Trump officials, including Deputy Chief of Staff Stephen Miller, however, have claimed the US has the right to use military force against any country if doing so advances US interests.

"We are living in a world where mass suffering is excused away... where humans are used as bargaining chips... where international law is treated as a mere inconvenience," said Guterres on Monday. "Conflicts are multiplying and impunity has become a contagion. That is not due to a lack of knowledge, tools, or institutions. It is the result of political choices."

The UN has directly condemned other policies by the Trump administration in recent weeks, including Trump's executive order threatening tariffs on any country that provides Cuba with oil as it baselessly accused the island nation's communist government of harboring terrorists, and Guterres has suggested Trump's creation of a "Board of Peace" to govern Gaza is akin to "one power calling the shots."

Guterres mentioned just two specific conflicts: Russia's war on Ukraine and the "blatant violations of human rights, human dignity, and international law in the occupied Palestinian territory," where the US-backed Israel Defense Forces have been waging war on Gaza and Israeli settlers have been carrying out increased violent attacks in the West Bank as Prime Minister Benjamin Netanyahu's government pushes to further illegally annex the territory and make the creation of a Palestinian state impossible.

"The current trajectory is stark, clear, and purposeful: The two-state solution is being stripped away in broad daylight," said Guterres. "The international community cannot allow this to happen."

Regarding Ukraine, which will enter its fifth year of war with Russia on Tuesday and where more than 15,000 civilians have been killed, Guterres said, "It is more than past time to end the bloodshed."

Volker Türk, the UN high commissioner for human rights, added in his own remarks that "domination and supremacy are making a comeback."

"A fierce competition for power, control, and resources is playing out on the world stage at a rate and intensity unseen for the past 80 years," said Türk. "The use of force to resolve disputes between and within countries is becoming normalized."

Türk highlighted how "the gears of global power are shifting", calling for people to band together to protect rights and create "a strong counterbalance to the top-down, autocratic trends we see today".

Some world leaders, he said, are operating as though "they are above the law, and above the UN Charter."

"They claim exceptional status, exceptional danger, or exceptional moral judgement to pursue their own agenda at any cost," he said. "They spread disinformation to distract, silence, and marginalize."

Türk also warned that some leaders appear to "weaponize their economic leverage"—an apparent reference to Trump's decision to drastically cut foreign aid funding and withdraw from dozens of UN organizations last month, putting the international body at risk of "imminent financial collapse," as Guterres said at the time.

"Humanitarian needs are exploding while funding collapses," said Guterres on Monday. "Inequalities are widening at staggering speed.
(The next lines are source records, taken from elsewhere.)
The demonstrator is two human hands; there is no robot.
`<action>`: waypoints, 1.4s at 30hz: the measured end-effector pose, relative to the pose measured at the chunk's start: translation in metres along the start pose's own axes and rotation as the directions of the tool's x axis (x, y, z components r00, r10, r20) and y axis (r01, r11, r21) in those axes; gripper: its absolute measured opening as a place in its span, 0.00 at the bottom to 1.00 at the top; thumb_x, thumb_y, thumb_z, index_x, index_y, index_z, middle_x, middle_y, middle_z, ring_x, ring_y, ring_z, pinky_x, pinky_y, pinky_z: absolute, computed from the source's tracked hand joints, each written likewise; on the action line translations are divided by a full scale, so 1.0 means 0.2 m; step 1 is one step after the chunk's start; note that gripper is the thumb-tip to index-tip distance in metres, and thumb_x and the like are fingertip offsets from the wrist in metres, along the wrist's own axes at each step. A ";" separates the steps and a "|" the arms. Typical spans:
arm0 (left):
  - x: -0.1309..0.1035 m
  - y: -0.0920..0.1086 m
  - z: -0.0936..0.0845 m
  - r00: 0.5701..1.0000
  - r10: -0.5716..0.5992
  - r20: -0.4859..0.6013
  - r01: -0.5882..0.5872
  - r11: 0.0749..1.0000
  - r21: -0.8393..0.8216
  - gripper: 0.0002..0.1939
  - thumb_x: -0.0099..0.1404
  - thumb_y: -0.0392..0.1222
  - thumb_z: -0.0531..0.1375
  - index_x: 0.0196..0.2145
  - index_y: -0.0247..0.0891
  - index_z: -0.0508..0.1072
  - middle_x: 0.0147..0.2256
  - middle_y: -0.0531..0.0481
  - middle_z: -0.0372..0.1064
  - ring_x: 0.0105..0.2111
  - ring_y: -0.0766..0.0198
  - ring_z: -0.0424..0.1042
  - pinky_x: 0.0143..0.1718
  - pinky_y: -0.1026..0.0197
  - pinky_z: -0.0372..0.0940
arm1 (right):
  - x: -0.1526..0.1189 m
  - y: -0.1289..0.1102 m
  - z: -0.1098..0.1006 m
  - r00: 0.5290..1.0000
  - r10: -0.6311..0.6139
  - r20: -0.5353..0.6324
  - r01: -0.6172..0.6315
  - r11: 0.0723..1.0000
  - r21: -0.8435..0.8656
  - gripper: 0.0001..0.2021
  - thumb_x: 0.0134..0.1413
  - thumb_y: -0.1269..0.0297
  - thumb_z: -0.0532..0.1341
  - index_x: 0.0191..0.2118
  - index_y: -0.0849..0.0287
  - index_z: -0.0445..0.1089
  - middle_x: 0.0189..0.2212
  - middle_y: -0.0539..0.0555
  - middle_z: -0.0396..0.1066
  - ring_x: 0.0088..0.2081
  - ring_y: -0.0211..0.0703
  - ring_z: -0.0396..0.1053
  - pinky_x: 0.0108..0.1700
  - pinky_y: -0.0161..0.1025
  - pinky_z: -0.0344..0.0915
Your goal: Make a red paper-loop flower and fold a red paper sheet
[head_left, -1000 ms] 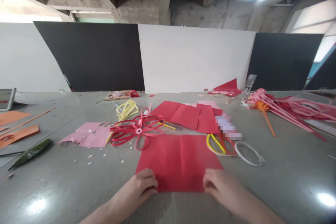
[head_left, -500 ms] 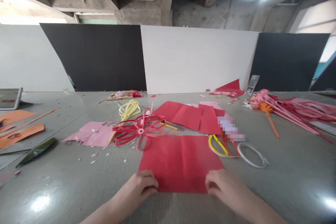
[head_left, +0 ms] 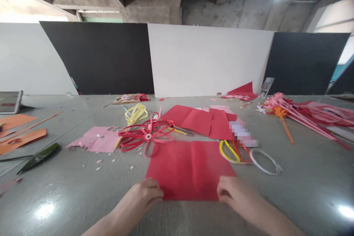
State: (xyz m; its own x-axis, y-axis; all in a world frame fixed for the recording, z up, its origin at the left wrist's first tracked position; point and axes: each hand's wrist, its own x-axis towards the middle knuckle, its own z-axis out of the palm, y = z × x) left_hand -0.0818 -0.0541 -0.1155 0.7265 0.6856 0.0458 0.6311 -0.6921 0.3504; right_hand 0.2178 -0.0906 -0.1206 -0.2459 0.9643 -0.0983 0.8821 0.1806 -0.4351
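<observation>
A red paper sheet [head_left: 190, 169] with a faint crease down its middle lies flat on the grey table in front of me. My left hand [head_left: 149, 193] pinches its near left corner, fingers curled. At the near right corner, my right hand [head_left: 231, 191] grips the sheet between thumb and fingers. Just beyond the left part of the sheet is a flower shape of red paper loops [head_left: 148, 136] with a pale round centre. More red sheets [head_left: 190, 120] lie behind, overlapping each other.
Right of the sheet are yellow loops [head_left: 230, 151] and a white ring [head_left: 267, 162]. Pink paper [head_left: 96, 139], a yellow loop bundle [head_left: 136, 113], orange paper [head_left: 24, 140] and a green leaf [head_left: 41, 158] lie left. Pink strips [head_left: 309, 114] lie far right. White and black panels [head_left: 210, 61] stand behind.
My left hand has shifted slightly left along the corner of the sheet. The view has tilted a little, and the right hand keeps its place at its corner.
</observation>
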 end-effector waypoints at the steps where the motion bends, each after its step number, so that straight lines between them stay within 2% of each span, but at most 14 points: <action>1: 0.00 0.00 0.00 0.999 0.035 0.020 -0.036 0.998 0.050 0.13 0.67 0.35 0.48 0.32 0.40 0.72 0.31 0.51 0.68 0.32 0.65 0.67 0.32 0.67 0.57 | 0.00 0.00 -0.01 1.000 -0.004 0.003 0.004 1.000 0.007 0.08 0.42 0.78 0.59 0.22 0.57 0.69 0.26 0.48 0.70 0.30 0.37 0.67 0.32 0.32 0.56; 4: 0.00 0.00 -0.04 0.986 0.141 0.088 -0.155 0.969 0.194 0.16 0.68 0.34 0.44 0.32 0.38 0.69 0.31 0.50 0.67 0.31 0.64 0.66 0.30 0.65 0.56 | 0.00 -0.01 -0.03 0.999 -0.029 0.018 0.028 0.999 0.042 0.08 0.42 0.78 0.59 0.22 0.57 0.69 0.26 0.47 0.70 0.29 0.37 0.66 0.31 0.32 0.55; 8: 0.01 0.00 -0.08 0.975 0.199 0.101 -0.217 0.951 0.220 0.14 0.68 0.33 0.43 0.34 0.38 0.68 0.31 0.51 0.67 0.29 0.64 0.65 0.29 0.65 0.55 | 0.01 -0.01 -0.05 0.998 -0.055 0.035 0.052 0.995 0.080 0.08 0.42 0.78 0.59 0.22 0.57 0.69 0.24 0.47 0.71 0.29 0.37 0.66 0.31 0.32 0.55; 16: 0.02 -0.04 -0.06 0.982 0.155 0.108 -0.168 0.978 0.124 0.13 0.68 0.35 0.44 0.34 0.39 0.67 0.32 0.50 0.65 0.30 0.65 0.65 0.30 0.66 0.55 | 0.01 -0.01 -0.07 0.999 -0.021 0.037 0.016 0.990 0.137 0.07 0.41 0.78 0.59 0.22 0.58 0.68 0.22 0.47 0.69 0.27 0.36 0.66 0.30 0.31 0.55; 24: 0.05 -0.04 -0.08 0.986 0.106 0.127 -0.096 0.992 -0.084 0.12 0.68 0.37 0.47 0.32 0.39 0.69 0.31 0.52 0.65 0.31 0.66 0.65 0.32 0.68 0.56 | 0.04 0.07 -0.03 0.999 -0.039 0.021 0.035 0.988 0.150 0.04 0.40 0.74 0.61 0.22 0.58 0.69 0.21 0.46 0.67 0.25 0.35 0.64 0.26 0.30 0.53; 27: 0.05 -0.05 -0.08 0.988 0.085 0.125 -0.066 0.986 -0.150 0.11 0.67 0.38 0.48 0.37 0.41 0.70 0.33 0.52 0.66 0.33 0.66 0.65 0.34 0.67 0.57 | 0.04 0.09 -0.03 0.999 -0.036 0.032 0.030 0.983 0.183 0.03 0.40 0.72 0.61 0.22 0.58 0.68 0.20 0.46 0.67 0.24 0.35 0.64 0.26 0.30 0.52; 31: 0.03 -0.08 -0.08 0.986 0.121 0.116 -0.099 0.979 -0.177 0.14 0.68 0.38 0.47 0.45 0.47 0.69 0.38 0.50 0.63 0.34 0.66 0.66 0.35 0.67 0.58 | 0.05 0.09 -0.05 0.991 -0.132 0.022 0.124 0.969 0.212 0.05 0.42 0.74 0.60 0.21 0.59 0.67 0.21 0.45 0.65 0.25 0.34 0.62 0.27 0.30 0.53; 34: 0.02 -0.10 -0.06 0.980 0.167 0.111 -0.157 0.983 -0.096 0.15 0.68 0.38 0.46 0.45 0.48 0.69 0.38 0.51 0.63 0.33 0.67 0.65 0.34 0.68 0.58 | 0.06 0.08 -0.07 0.978 -0.203 0.043 0.189 0.957 0.220 0.06 0.44 0.76 0.58 0.22 0.59 0.67 0.23 0.46 0.64 0.27 0.34 0.63 0.30 0.30 0.54; 36: 0.01 -0.09 -0.05 0.974 0.212 0.083 -0.215 0.976 0.031 0.16 0.68 0.35 0.45 0.47 0.50 0.67 0.39 0.51 0.64 0.35 0.65 0.65 0.36 0.66 0.59 | 0.05 0.08 -0.07 0.969 -0.241 0.059 0.223 0.949 0.222 0.08 0.46 0.77 0.56 0.23 0.58 0.68 0.25 0.46 0.64 0.29 0.34 0.64 0.32 0.30 0.55; 38: 0.00 -0.06 -0.02 0.968 0.251 0.028 -0.252 0.951 0.180 0.16 0.67 0.32 0.45 0.46 0.47 0.66 0.39 0.50 0.64 0.36 0.62 0.64 0.38 0.64 0.59 | 0.05 0.07 -0.07 0.961 -0.269 0.066 0.250 0.945 0.211 0.10 0.47 0.79 0.55 0.24 0.58 0.68 0.26 0.46 0.65 0.31 0.34 0.64 0.34 0.30 0.56; 42: 0.00 0.02 0.03 0.968 0.245 -0.045 -0.212 0.904 0.371 0.10 0.65 0.30 0.47 0.34 0.38 0.66 0.34 0.49 0.64 0.32 0.61 0.64 0.33 0.62 0.59 | 0.03 0.07 -0.06 0.962 -0.267 0.056 0.259 0.959 0.116 0.09 0.49 0.78 0.56 0.26 0.58 0.69 0.29 0.47 0.65 0.31 0.34 0.65 0.34 0.31 0.56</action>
State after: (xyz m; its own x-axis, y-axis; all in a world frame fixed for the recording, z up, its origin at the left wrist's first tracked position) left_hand -0.0776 -0.0576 -0.1194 0.8461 0.5045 0.1719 0.5176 -0.8547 -0.0399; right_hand 0.2327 -0.0810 -0.1168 -0.4948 0.8685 -0.0287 0.7354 0.4009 -0.5463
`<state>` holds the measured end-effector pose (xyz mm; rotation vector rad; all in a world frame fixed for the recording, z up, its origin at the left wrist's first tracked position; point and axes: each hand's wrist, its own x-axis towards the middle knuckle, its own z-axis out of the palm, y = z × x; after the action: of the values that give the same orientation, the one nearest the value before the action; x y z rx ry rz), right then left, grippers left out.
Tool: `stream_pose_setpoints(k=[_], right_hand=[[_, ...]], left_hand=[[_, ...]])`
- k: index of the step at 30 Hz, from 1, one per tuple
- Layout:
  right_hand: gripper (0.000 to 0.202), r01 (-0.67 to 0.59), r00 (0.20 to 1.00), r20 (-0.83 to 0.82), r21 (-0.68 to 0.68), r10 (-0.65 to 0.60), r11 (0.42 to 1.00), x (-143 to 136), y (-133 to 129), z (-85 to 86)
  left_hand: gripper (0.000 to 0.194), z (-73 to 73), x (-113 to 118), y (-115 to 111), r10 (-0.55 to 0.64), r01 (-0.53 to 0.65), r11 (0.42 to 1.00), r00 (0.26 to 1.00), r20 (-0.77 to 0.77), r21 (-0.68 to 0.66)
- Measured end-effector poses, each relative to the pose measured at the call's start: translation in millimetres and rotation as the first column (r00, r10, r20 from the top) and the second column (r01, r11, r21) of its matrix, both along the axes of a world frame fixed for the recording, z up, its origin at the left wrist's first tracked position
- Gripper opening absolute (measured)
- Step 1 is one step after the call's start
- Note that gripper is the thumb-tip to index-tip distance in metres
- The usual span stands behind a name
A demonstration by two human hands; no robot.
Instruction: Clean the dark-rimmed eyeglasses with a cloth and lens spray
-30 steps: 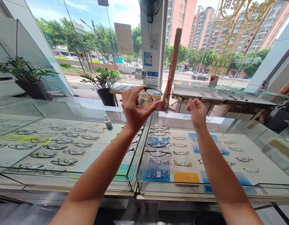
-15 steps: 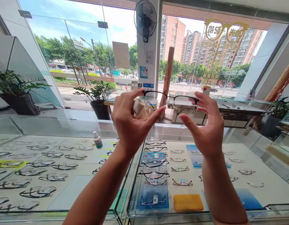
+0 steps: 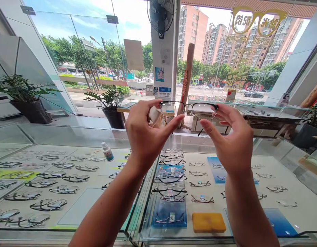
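Note:
A pair of eyeglasses (image 3: pixel 188 105) with dark upper rims and clear lenses is held up above the glass counter, in front of the window. My left hand (image 3: pixel 150 125) grips the left end of its frame with closed fingers, and a crumpled pale cloth (image 3: pixel 155 116) is tucked in the same palm. At the other end, my right hand (image 3: pixel 227 132) pinches the corner of the frame near the hinge, thumb apart below. One dark temple tip shows under the right lens.
Glass display cases (image 3: pixel 96 236) with rows of eyeglasses (image 3: pixel 49 204) lie below my arms. A small white bottle (image 3: pixel 107 152) stands on the left case. A yellow case (image 3: pixel 208 222) sits at the front. Potted plants (image 3: pixel 113 106) and a wall fan (image 3: pixel 161 17) are beyond.
The eyeglasses have tilted, so their lenses look flatter and a temple tip hangs lower. Both hands keep their hold, and the view has shifted slightly.

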<state>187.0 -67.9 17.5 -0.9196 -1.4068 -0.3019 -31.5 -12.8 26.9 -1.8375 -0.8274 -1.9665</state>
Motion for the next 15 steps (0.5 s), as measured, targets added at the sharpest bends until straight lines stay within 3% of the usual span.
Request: stream_pose_setpoints(k=[6,15], right_hand=[[0.063,0.106,0.994,0.027,-0.05,-0.104,0.993,0.9,1.5,3.1],[0.062,0.122,0.99,0.074,-0.047,-0.119,0.991,6.9,2.2,2.5]], left_hand=[[0.054,4.9,-8.6,-0.3,-0.044,0.036,0.991,0.997,-0.062,-0.127],[0.05,10.1,-15.4,-1.3,-0.158,0.145,0.97,0.986,-0.055,-0.195]])
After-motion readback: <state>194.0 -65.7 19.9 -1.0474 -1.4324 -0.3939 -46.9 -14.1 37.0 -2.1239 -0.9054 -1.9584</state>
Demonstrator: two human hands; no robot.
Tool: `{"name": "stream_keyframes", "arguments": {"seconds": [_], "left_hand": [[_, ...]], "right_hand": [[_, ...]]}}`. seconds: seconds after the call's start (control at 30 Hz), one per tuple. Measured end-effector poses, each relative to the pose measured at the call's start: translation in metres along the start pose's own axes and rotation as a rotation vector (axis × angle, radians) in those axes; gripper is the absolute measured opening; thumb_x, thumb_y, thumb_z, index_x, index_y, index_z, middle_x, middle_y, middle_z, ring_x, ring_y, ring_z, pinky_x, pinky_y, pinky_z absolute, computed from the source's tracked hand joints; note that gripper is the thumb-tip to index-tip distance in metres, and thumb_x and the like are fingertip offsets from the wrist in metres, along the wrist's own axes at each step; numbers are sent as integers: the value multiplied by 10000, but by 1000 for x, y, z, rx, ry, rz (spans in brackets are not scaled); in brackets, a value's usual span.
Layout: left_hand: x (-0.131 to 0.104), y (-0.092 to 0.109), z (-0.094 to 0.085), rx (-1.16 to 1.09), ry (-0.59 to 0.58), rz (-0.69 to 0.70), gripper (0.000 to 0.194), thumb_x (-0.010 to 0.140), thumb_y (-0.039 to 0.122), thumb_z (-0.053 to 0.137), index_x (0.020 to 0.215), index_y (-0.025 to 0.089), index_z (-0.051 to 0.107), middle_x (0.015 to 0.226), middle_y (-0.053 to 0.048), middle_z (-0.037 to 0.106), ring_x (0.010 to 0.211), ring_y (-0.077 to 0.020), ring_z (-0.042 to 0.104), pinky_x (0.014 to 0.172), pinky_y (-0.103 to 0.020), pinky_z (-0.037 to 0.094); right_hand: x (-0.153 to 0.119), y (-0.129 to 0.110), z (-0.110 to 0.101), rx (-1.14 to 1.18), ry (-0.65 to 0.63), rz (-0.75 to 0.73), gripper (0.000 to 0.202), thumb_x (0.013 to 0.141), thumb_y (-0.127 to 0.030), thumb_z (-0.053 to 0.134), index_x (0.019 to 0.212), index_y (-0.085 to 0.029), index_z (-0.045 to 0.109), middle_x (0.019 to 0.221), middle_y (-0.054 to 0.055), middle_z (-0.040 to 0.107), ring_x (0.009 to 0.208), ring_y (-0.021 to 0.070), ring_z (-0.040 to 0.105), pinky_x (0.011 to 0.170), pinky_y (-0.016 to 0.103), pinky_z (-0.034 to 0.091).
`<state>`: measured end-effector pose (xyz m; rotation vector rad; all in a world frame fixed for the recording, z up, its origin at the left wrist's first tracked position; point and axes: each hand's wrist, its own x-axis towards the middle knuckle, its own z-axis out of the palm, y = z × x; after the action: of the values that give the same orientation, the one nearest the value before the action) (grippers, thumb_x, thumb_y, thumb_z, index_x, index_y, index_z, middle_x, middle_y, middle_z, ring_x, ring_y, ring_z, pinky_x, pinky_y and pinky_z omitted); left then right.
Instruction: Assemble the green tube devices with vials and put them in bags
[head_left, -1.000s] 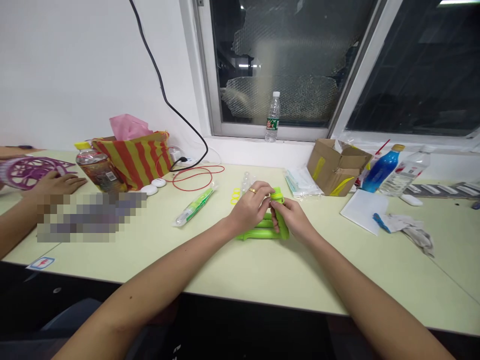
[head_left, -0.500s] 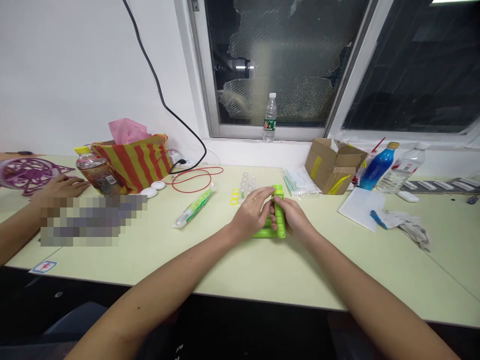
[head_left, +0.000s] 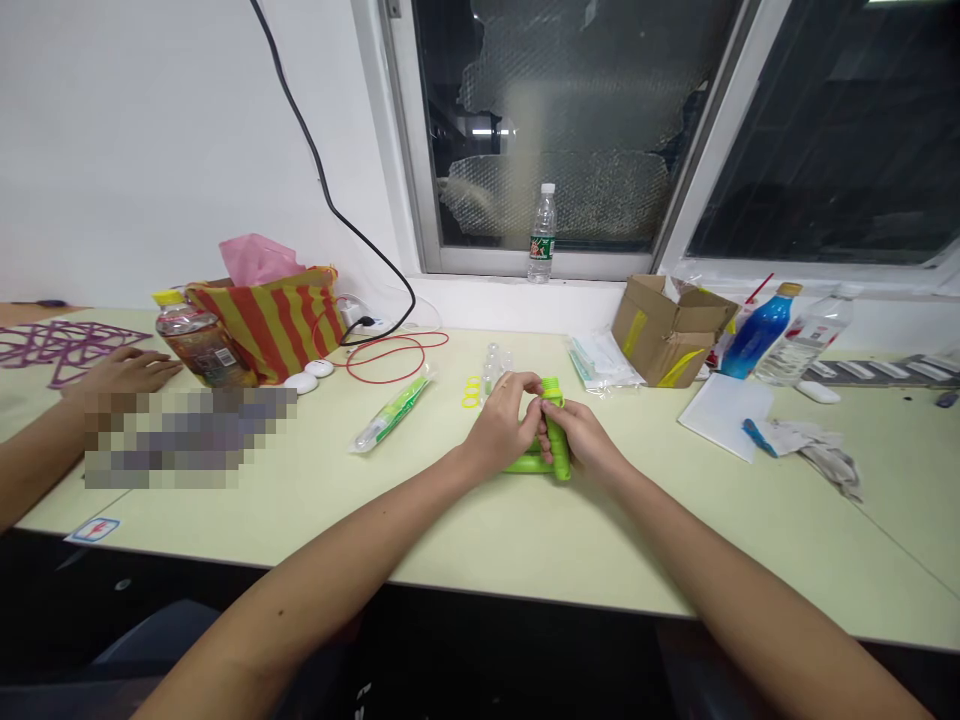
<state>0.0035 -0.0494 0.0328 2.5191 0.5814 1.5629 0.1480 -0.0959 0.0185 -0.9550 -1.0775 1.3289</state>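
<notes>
Tube [head_left: 559, 452], bright green, slim, ridged top end, between 2 hands [head_left: 498, 430]

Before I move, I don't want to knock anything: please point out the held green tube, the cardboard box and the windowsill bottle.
Green tube [head_left: 559, 447]: head view, lower body.
Cardboard box [head_left: 659, 342]: head view, side wall.
Windowsill bottle [head_left: 541, 247]: head view, green label.

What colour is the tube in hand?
The tube is bright green, best seen in the head view.
</notes>
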Motion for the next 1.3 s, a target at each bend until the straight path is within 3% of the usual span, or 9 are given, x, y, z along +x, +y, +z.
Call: {"name": "stream_keyframes", "arguments": {"seconds": [0.13,0.33,0.57,0.8,1.1,1.3], "left_hand": [[3,-2,-3,-8,-46,-22,193,901,134,506,1085,187,484,962,-52,594,937,-170,580,840,-328,491],[12,-4,-6,-5,-122,70,118,926,116,450,994,185,516,934,-62,584,906,-178,551,817,-338,482],[6,0,5,6,-20,-9,200,923,61,406,953,186,560,942,-60,557,912,-165,550,781,-307,491],[5,2,8,77,13,-75,145,916,76,438,899,179,539,956,-67,540,951,-190,526,815,-339,482],[23,-19,-20,-27,-327,34,99,922,128,467,878,183,536,900,-37,562,851,-155,546,756,-296,466],[21,-18,-16,163,-318,102,136,841,72,449,869,188,515,889,-72,547,826,-209,520,746,-358,442]], "right_hand": [[-1,3,2,22,31,-37,335,794,-473,693,727,-174,557,622,0,548,484,117,504,461,261,446],[-8,-6,8,200,-10,-19,245,789,-379,712,796,-179,570,691,-6,535,505,94,454,467,238,391],[-12,-6,16,355,-55,40,242,785,-353,714,799,-187,538,694,-17,504,527,88,426,461,216,361],[-12,-6,19,428,-70,38,225,798,-342,698,815,-175,549,691,-19,491,530,81,419,458,210,366],[-12,-3,16,280,-30,82,221,779,-338,689,847,-177,553,656,-25,494,493,85,404,429,215,323],[-13,-2,18,240,-71,53,229,656,-127,663,835,-188,534,657,-41,465,529,93,422,463,224,359]]}}
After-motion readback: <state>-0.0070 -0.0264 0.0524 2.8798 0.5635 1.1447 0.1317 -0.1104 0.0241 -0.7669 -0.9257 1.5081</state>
Countries are drowning in debt and despair. Climate chaos is accelerating... Across every front, those who are already vulnerable are being pushed further to the margins. And human rights defenders are among the first to be silenced when they try to warn us."

"In this coordinated offensive, human rights are the first casualty," he added, urging world leaders to "not let power write a new rulebook in which the vulnerable have no rights and the powerful have no limits."

"Let this be the place that helps end the broad and brutal assault on human rights," said Guterres. "Because a world that protects human rights protects itself."